Adding a new program

You need to perform a series of tasks to properly add a program to MIP. An overview of the steps can be found here:

  1. Call DefineParameters
  2. Command line arguments in GetOptions
  3. if-block run checker in MAIN
  1. Print program name to MIPLOGG and STDOUT
  2. Call your custom subroutine (ses below) with relevant parameters
  1. Custom subroutine
  1. Writes SBATCH headers
  2. Figure out i/o files
  3. Builds out the body of the SBATCH script
  4. Calls FIDsubmitJob

More details follow below. Chanjo, a program which is part of the coverage analysis, will be used as an example.

Call DefineParameters

This subroutine takes a number of input parameters. There are basically three parameter types: “program”, “file”, and “attribute”. Try to group your parameter definitions with related programs.

DefineParameters("pChanjoBuild", "program", 1, "MIP", 0, "nofileEnding", "CoverageReport");

DefineParameters("chanjoBuildDb", "path", "CCDS.current.txt", "pChanjoBuild", "file");

DefineParameters("pChanjoCalculate", "program", 0, "MIP", 0, "nofileEnding", "MAIN");

DefineParameters("chanjoCalculateCutoff", "program", 10, "pChanjoCalculate", 0)
DefineParameters - parameters
Parameter Example Description
Name pChanjoBuild Program names start with ‘p’ by convention, otherwise it’s up to you.
Type program Can be either program or path.
Default 1 Program: 1/0 as on/off, file: <path to file> or ‘nodefault’, attribute: e.g 10 or ‘nodefault’
Associated program MIP Typically the program that calls this program. program: usually MIP, file/attribute: <Name>.
Exists check 0 Perform a check that a file is in the reference directory. Either: 0, ‘file’, ‘directory’.
File ending nofileEnding File ending when module is finished. MIP uses this to determine input files downstream in the Chain. file/attribute: skip.
Chain MAIN The chain to which the program belongs to. file/attribute: skip.
Check install chanjo The program handle to check whether it is in the $PATH. file/attribute: skip.

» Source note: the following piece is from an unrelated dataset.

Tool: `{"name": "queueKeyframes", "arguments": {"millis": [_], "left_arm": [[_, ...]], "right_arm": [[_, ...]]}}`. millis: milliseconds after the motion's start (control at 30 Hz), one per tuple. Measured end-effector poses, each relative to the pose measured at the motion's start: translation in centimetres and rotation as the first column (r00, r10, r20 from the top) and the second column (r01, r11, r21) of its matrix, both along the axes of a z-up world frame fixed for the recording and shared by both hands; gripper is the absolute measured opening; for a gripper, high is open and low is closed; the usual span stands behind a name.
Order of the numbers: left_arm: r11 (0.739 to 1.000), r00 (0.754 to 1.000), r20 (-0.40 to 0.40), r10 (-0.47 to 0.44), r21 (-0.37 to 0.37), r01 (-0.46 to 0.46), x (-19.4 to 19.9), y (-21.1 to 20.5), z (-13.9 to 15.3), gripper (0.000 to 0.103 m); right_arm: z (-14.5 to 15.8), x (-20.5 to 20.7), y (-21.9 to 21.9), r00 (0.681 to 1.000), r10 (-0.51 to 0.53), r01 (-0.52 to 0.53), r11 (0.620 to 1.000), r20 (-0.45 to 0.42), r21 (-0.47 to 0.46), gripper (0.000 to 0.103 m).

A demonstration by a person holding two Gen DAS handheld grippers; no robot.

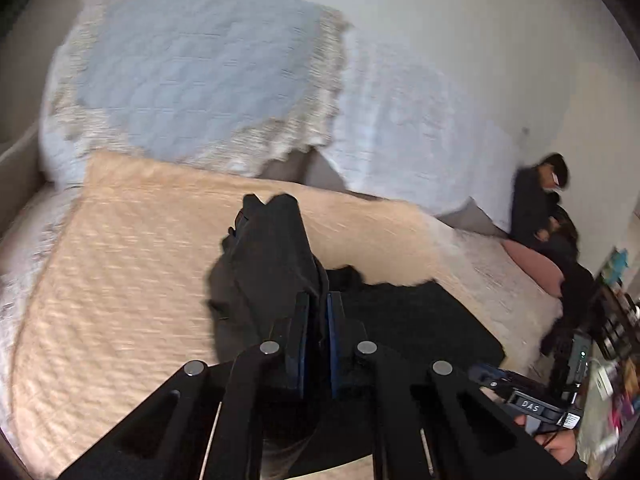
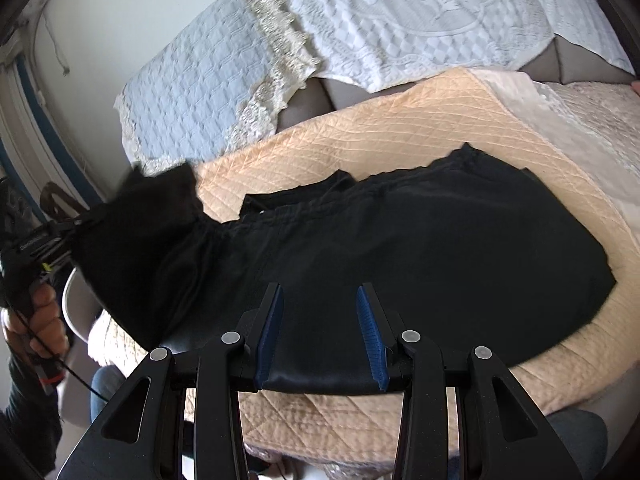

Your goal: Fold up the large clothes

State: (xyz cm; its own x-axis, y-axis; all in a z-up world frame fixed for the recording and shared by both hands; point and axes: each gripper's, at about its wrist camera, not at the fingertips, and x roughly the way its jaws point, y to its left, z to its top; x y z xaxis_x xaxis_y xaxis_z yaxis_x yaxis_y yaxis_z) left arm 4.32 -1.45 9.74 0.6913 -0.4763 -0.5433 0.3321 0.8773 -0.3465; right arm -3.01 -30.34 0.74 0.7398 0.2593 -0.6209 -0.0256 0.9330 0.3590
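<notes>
One black garment (image 2: pixel 420 256) on peach quilt (image 2: pixel 400 136), white-covered cushions (image 2: pixel 400 12) behind.

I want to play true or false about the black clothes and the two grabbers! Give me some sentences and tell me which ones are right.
1. The left gripper is pinching the black garment. True.
2. The right gripper is shut tight. False: its jaws stand apart over the cloth.
3. The garment lies on a peach quilt. True.
4. The garment is red. False: it is black.
5. One end of the garment is lifted off the quilt. True.
</notes>
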Motion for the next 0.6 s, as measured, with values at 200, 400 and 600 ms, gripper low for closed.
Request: {"name": "queueKeyframes", "arguments": {"millis": [200, 400, 600], "left_arm": [[0.982, 0.965, -0.188, -0.184, 0.005, 0.188, 2.9, -8.9, -8.5, 0.002], [0.978, 0.948, -0.242, -0.208, -0.064, 0.198, 1.0, -7.6, -9.6, 0.002], [0.999, 0.991, -0.129, -0.034, -0.026, 0.031, -0.3, 0.0, -6.1, 0.024]], "right_arm": [[-1.2, -1.2, -1.8, 0.998, -0.036, 0.038, 0.998, -0.056, 0.045, 0.040], [-1.3, -1.0, -1.2, 0.998, 0.015, -0.008, 0.994, -0.068, 0.105, 0.047], [-2.4, 3.5, 2.0, 0.985, 0.153, -0.129, 0.959, -0.077, 0.252, 0.054]]}}
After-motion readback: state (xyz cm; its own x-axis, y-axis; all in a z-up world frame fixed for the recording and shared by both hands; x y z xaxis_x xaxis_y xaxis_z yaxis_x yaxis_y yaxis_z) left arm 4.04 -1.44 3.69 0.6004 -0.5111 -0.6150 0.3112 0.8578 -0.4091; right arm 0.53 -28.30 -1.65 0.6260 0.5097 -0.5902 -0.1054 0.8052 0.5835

Command line arguments in GetOptions

This is the method that parses the command line input and stores the options. To add your own defined parameters you need to add lines like this:

'<short_option>|<long_option>:<s(tring)/n(umber)>' => \$parameter{'<long_option>'}{'value'},

You should replace anything that looks like <placeholder>:

'pCh|pChanjoBuild:n' => \$parameter{'pChanjoBuild'}{'value'},  # ChanjoBuild coverage analysis
'chbdb|chanjoBuildDb:s' => \$parameter{'chanjoBuildDb'}{'value'},  # Central SQLite database path
'pCh_C|pChanjoCalculate:n' => \$parameter{'pChanjoCalculate'}{'value'}, # Chanjo coverage analysis
'chccut|chanjoCalculateCutoff:n' => \$parameter{'chanjoCalculateCutoff'}{'value'}, # Cutoff used for completeness

Again, program options begin with a leading “p” by convention. Make sure you don’t cause any naming conflicts.

Lists can also be specified with a special syntax. Basically you need to assign the option to an array instead of $scriptParameters.

'ifd|inFilesDirs:s'  => \@inFilesDirs, #Comma separated list

Later in your code when you would like to access those values you would join on ”,”.

@inFilesDirs = join(',', @inFilesDirs);

Note

MIP doesn’t use True/False flags, all options take at least one argument. For program options it’s possible to turn on (1), off (0) and run programs in dry mode (2). All program options should specify “n(umber)” as argument type.

if-block run checker in MAIN

The if-block checks whether the program is set to run but it also has a number of additional responsibilities.

Perhaps the most important is to define dependencies. This is done by placing your if-statement after the closest upsteam process to yours. ChanjoBuild, for example, needs to wait until PicardToolsMarkDuplicates has finished processing the BAM-files before running.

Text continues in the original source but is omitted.